South Korea’s Fair Trade Commission (FTC) has approved the acquisition of Nokia Corporation (ADR) (NYSE:NOK) by Microsoft Corporation (NASDAQ:MSFT) subject to conditions that will prevent the possibility of Microsoft misusing its patents. South Korean local authorities have been looking into the matter for almost two years post Microsoft making the global announcement of its acquisition in 2013. The US Company sought approval from the FTC on November 11, 2013.
In exchange for approving Microsoft’s intended acquisition of Nokia’s handset enterprise, the company has consented to put a limit on the royalties Samsung and other South Korean firms shell out for patents of the merged organizations over the coming seven years.
The agreement urges Microsoft to refrain from filing lawsuits against South Korean handset manufacturers over infringement of patents. The company on its own turned solutions to alleviate anti-competitive issues the previous year.
In the watch dog’s opinion, the solutions were not good enough. However, they initiated the approval process at the beginning of this year after taking into account Microsoft’s flexibility to change certain provisions during the review.
As part of the deal, Microsoft is not permitted to enforce royalties unfairly against South Korean firms.

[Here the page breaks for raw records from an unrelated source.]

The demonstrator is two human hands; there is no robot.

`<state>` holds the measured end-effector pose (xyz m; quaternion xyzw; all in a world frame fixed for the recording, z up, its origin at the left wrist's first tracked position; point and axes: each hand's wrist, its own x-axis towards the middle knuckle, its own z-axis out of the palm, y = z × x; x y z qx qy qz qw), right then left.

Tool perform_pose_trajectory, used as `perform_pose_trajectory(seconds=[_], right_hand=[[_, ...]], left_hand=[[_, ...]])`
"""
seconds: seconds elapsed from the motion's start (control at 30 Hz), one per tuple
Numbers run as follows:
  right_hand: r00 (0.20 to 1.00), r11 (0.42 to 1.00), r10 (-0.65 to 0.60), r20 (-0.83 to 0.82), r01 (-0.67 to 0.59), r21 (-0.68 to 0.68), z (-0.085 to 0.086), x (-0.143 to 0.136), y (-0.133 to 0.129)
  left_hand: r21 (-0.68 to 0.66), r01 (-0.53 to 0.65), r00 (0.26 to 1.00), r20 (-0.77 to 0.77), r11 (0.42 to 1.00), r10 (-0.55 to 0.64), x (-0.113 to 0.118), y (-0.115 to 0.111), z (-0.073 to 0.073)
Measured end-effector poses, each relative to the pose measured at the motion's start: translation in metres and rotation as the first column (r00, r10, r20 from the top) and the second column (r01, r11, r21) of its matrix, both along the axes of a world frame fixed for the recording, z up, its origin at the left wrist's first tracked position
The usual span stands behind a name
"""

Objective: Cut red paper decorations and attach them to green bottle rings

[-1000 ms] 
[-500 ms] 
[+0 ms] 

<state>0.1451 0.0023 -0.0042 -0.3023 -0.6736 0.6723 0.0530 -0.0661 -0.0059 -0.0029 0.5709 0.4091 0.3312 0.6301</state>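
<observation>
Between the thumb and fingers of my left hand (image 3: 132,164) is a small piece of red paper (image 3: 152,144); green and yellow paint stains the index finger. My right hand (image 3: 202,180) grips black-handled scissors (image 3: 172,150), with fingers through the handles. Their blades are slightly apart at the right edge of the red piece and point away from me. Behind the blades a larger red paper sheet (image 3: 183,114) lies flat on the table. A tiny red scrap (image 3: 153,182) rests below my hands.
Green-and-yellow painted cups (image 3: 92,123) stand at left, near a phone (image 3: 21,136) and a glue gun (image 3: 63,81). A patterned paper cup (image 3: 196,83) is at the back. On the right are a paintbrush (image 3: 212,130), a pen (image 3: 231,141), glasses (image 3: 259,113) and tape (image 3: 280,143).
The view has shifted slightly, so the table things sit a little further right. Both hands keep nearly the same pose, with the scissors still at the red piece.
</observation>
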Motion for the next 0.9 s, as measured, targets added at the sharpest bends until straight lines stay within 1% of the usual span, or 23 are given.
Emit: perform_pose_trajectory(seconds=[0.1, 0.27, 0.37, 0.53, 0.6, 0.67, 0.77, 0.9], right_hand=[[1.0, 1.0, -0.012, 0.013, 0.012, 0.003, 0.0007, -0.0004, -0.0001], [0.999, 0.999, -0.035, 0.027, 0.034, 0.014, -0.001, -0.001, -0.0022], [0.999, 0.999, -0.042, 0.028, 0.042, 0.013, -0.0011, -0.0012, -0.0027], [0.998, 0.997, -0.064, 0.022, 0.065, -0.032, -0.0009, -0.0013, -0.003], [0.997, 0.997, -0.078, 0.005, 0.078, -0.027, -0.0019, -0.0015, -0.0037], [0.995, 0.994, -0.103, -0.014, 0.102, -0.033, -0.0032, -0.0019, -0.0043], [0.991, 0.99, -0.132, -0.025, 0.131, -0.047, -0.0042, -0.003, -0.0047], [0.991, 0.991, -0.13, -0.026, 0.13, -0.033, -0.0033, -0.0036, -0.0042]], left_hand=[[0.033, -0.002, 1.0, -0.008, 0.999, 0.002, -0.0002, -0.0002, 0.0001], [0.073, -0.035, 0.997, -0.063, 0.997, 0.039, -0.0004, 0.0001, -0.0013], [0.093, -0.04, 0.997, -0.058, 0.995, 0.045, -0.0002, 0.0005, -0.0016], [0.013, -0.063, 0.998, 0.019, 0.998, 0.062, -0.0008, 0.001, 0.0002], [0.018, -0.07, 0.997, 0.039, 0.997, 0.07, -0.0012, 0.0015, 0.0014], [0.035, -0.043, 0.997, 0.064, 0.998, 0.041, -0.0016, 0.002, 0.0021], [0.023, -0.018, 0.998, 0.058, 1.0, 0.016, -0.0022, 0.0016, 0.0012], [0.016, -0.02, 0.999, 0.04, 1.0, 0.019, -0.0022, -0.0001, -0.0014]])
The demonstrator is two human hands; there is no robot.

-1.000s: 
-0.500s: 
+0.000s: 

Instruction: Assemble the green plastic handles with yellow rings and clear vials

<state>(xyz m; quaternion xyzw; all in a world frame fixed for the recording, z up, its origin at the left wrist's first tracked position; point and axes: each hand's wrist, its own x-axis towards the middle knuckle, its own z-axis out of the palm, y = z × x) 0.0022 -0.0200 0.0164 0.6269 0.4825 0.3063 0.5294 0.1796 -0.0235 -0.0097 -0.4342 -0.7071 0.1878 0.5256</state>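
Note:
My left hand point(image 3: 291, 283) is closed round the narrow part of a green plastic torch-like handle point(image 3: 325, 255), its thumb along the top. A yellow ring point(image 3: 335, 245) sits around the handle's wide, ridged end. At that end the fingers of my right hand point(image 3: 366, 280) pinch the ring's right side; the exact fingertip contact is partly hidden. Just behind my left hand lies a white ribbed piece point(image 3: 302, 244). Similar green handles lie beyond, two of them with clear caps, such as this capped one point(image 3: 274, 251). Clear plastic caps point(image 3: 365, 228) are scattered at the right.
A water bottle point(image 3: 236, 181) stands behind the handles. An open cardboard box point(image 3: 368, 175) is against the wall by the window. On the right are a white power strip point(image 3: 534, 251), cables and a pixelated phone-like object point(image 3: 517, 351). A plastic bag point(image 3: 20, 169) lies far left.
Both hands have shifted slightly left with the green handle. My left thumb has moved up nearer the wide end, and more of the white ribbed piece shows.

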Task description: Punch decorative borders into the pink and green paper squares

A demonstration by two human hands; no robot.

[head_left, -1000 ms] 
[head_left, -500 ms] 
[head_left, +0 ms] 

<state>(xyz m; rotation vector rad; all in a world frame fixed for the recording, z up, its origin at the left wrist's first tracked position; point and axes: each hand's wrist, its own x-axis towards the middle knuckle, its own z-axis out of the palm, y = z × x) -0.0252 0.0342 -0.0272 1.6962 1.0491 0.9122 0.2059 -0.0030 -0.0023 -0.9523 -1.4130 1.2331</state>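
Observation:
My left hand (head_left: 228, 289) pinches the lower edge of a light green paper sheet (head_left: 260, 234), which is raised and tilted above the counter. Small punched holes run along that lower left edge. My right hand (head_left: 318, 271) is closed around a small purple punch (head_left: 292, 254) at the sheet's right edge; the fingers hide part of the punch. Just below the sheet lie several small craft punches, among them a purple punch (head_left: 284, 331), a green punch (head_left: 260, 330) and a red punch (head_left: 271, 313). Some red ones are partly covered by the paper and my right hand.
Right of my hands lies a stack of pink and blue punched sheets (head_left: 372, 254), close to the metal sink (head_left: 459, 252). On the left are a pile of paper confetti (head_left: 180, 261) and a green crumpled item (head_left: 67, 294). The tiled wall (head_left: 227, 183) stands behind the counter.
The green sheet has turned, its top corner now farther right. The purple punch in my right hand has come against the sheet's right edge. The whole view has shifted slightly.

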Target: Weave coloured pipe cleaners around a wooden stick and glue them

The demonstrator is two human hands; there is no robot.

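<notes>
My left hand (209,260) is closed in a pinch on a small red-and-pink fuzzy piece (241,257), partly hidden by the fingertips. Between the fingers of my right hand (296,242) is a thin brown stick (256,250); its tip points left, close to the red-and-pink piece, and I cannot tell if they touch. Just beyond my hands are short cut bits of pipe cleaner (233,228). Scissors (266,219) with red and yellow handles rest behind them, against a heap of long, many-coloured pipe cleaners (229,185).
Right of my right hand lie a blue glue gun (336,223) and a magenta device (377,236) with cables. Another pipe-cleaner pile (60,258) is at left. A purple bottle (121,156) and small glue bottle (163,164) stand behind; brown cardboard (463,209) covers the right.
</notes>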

Standard Essential patents should be given in fair, reasonable and non-discriminatory terms. In case of “sensitive” trade secrets, the former must be requested via existing collaboration agreement. Non-SEPs royalties have to be lesser than the market price. Microsoft is not permitted to transfer its patents to a third party for the coming five years.
As per the FTC, it has given a fair hearing to all opinions of involved parties as well as industry experts during the review. It also obtained an agreement from Microsoft to not enforce sales ban on South Korean companies in the local market as well as abroad.
South Korea has been charged with following a protectionist policy. The latter is regarding it vigorous defending of local firms and stringent laws against foreign organizations. However the nation asserts that it is not the case.